The California Supreme Court recently handed down a ruling that will help workers whose jobs require constant standing. The state’s highest court clarified what constitutes “suitable seating” as well as when an employer must provide seating for standing workers.
For years, California law has required employers to provide employees with suitable seating whenever a job reasonably permits the use of seats. However, employers and courts alike were without clear guidance on when the employer needed to provide a seat for workers and what accommodations should be made.
In early April, the Court rendered a decision on a lawsuit called Kilby v. CVS Pharmacy, Inc. In that case, clerks and cashiers at CVS banded together and formed a class action lawsuit against the company, alleging that CVS refused to provide chairs for its employees. As a result, clerks and cashiers were forced to stand for hours at a time, even when it became physically painful to do so. The Kilby case was consolidated for review with a similar lawsuit involving bank tellers at JP Morgan Chase.
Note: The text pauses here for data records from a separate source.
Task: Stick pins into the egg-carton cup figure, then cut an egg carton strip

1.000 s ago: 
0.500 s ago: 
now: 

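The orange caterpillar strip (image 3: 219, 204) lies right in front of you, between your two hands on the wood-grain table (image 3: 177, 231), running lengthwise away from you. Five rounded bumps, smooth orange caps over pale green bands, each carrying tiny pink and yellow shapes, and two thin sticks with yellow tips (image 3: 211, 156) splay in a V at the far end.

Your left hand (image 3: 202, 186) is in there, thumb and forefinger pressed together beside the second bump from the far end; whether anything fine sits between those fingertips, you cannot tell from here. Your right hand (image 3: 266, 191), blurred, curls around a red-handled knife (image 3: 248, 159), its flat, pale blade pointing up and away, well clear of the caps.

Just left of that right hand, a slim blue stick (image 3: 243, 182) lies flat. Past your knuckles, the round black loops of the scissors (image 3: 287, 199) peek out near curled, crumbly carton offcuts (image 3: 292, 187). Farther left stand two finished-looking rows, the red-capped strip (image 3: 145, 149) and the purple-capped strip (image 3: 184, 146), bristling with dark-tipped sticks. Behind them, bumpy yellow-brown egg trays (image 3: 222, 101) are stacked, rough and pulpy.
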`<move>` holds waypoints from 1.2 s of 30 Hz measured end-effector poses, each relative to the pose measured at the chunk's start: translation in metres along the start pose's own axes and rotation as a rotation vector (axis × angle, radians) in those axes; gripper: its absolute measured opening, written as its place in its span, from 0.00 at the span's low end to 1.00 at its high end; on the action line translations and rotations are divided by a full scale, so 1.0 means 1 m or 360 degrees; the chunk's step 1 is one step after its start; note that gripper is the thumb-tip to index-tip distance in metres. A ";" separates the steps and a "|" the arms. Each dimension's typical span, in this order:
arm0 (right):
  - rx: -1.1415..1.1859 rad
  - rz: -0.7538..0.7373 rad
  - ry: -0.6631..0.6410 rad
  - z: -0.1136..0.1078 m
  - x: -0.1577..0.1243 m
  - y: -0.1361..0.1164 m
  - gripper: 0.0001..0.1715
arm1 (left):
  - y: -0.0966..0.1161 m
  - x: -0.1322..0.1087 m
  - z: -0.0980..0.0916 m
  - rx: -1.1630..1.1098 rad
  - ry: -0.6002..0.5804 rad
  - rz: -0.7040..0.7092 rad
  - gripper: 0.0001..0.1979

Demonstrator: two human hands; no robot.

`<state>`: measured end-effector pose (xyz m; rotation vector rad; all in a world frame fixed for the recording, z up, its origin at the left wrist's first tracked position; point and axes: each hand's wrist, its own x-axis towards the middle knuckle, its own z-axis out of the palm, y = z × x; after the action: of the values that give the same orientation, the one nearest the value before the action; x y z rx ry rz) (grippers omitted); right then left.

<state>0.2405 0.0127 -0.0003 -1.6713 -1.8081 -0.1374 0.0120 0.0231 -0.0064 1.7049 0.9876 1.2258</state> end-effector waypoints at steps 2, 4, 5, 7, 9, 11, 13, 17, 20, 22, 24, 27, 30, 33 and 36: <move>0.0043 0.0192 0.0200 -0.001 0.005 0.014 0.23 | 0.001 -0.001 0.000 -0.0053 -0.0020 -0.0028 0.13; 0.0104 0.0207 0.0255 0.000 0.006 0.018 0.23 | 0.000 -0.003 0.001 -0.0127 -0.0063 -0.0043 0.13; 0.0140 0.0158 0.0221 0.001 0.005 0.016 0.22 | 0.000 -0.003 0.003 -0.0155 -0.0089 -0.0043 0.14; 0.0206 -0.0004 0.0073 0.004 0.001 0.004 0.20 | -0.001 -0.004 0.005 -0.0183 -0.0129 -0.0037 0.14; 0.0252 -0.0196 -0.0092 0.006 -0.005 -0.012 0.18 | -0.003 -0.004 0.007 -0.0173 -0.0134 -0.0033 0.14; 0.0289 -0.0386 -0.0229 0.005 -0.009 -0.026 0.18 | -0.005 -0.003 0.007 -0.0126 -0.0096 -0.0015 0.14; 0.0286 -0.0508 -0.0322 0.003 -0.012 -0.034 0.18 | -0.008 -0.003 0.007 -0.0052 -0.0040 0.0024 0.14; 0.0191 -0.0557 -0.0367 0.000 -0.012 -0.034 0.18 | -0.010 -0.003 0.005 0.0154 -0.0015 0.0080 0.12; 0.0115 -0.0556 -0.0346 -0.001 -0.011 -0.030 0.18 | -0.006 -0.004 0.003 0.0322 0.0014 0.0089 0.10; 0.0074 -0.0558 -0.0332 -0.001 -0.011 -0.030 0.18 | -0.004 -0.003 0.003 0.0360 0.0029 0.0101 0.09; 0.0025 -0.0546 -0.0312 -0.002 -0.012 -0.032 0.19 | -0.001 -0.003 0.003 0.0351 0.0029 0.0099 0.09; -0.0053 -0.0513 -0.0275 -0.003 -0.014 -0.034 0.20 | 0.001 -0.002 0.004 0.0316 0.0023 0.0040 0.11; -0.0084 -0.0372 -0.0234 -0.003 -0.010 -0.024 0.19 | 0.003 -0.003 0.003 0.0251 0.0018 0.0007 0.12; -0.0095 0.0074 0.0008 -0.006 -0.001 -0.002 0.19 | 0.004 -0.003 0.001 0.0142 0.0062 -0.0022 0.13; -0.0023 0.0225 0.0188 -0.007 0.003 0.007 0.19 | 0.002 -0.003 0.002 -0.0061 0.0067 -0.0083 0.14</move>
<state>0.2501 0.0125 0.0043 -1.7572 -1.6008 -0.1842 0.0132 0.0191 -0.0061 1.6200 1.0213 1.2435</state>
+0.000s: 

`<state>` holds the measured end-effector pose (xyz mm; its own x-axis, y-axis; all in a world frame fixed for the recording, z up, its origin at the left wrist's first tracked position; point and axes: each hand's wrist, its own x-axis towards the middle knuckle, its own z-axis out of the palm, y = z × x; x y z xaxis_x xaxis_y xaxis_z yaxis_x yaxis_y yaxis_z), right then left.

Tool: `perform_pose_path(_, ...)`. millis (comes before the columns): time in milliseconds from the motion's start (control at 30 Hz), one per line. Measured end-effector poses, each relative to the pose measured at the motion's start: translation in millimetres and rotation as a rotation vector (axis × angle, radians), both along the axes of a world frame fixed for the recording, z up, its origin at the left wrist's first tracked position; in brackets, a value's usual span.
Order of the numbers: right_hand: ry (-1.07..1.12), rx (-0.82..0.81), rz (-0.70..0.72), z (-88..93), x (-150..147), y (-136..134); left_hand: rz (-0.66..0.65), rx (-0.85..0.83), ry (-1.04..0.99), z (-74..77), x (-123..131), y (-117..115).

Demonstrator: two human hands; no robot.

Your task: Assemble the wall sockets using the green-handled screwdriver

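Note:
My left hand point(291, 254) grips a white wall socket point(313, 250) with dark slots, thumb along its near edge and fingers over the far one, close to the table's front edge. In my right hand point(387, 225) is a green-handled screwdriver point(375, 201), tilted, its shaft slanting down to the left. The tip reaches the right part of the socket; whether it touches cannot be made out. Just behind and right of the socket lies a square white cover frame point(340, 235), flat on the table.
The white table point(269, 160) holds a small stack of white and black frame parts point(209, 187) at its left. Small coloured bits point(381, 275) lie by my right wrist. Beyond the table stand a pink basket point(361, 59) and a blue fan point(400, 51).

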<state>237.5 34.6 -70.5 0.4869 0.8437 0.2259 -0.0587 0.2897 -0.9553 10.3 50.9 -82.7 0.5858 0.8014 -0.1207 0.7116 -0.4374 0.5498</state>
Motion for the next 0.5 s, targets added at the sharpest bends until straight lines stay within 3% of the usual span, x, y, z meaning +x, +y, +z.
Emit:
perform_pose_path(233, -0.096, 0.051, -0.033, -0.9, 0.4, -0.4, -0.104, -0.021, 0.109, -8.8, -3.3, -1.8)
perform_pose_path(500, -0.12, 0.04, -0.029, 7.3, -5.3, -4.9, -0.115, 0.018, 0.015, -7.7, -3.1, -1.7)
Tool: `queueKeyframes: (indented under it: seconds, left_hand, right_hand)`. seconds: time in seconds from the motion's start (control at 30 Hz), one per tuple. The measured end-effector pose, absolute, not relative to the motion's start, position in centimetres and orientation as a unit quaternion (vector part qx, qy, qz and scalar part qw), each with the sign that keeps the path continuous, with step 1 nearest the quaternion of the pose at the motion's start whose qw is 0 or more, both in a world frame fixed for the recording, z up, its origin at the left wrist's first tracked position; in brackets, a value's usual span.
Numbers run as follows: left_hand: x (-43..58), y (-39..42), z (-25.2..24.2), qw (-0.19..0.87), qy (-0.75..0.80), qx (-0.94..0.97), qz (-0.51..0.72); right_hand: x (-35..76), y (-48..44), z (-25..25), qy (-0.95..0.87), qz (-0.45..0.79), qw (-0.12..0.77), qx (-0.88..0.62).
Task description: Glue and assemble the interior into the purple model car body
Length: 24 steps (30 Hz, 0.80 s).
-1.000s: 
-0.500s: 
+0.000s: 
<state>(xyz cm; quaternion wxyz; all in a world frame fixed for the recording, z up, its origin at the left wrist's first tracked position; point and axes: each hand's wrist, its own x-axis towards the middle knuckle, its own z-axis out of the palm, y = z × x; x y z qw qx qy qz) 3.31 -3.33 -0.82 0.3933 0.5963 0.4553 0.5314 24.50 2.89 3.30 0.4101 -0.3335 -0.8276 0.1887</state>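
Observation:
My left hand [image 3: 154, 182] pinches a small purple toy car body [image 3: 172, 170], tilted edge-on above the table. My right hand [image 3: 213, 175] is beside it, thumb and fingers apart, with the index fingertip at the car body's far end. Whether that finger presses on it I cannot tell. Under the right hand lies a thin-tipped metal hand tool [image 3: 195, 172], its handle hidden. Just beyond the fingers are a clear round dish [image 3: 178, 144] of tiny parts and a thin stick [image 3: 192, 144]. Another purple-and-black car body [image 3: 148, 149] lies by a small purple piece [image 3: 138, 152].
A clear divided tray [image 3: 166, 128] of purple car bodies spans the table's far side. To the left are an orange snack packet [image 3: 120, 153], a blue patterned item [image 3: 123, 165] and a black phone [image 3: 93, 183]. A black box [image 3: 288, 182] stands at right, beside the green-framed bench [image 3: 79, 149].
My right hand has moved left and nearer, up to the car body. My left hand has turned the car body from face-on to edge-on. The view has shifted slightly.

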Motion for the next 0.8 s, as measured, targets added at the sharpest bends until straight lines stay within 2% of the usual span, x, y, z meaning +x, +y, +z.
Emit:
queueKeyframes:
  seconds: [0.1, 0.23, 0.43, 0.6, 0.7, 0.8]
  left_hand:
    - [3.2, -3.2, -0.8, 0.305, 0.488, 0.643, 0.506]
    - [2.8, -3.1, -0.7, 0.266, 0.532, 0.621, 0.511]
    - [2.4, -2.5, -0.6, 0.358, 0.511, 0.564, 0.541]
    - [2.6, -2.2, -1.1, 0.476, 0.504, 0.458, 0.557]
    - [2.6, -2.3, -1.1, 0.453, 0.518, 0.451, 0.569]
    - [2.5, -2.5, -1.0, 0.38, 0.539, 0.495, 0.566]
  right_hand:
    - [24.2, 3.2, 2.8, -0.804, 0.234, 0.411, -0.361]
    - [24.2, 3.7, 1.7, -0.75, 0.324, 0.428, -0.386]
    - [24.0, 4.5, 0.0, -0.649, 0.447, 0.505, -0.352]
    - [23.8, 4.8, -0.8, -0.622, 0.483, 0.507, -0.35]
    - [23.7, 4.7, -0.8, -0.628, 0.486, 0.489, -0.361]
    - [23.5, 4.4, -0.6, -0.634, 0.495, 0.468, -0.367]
The Court found that if the nature of the job reasonably permits seated work, then the employer has an unambiguous responsibility to provide workers with suitable seats. Just because a worker may have to stand to perform certain tasks does not mean that the worker must stand all day.
Justice Carol A. Corrigan wrote, “There is no principled reason for denying an employee a seat when he spends a substantial part of his workday at a single location performing tasks that could reasonably be done while seated, merely because his job duties include other tasks that must be done standing,” Justice Carol A. Corrigan
The Court ruled that whether or not a worker needed a seat depended on the totality of the circumstances, such as whether seating would interfere with performance and whether the work space allowed the use of a stool or chair. The Court warned employers not to purposefully design a workspace to further a preference for standing—employers must consider whether a workplace layout could be reasonably changed to accommodate seating. Employers need to focus on the actual tasks an employee is expected to perform in a certain location and consider whether or not seating could be provided at that place. If seating is not provided, the employer has the burden of proving that providing seating is either impossible in the location or would unreasonably hinder an employee’s work.
Employers who fail to provide seating could be liable to all employees for tens of thousands of dollars in fines. Under the state’s Private Attorney General Act, an employer could have to pay $100 per affected employee for each initial violation and $200 per employee per pay period for each subsequent violation.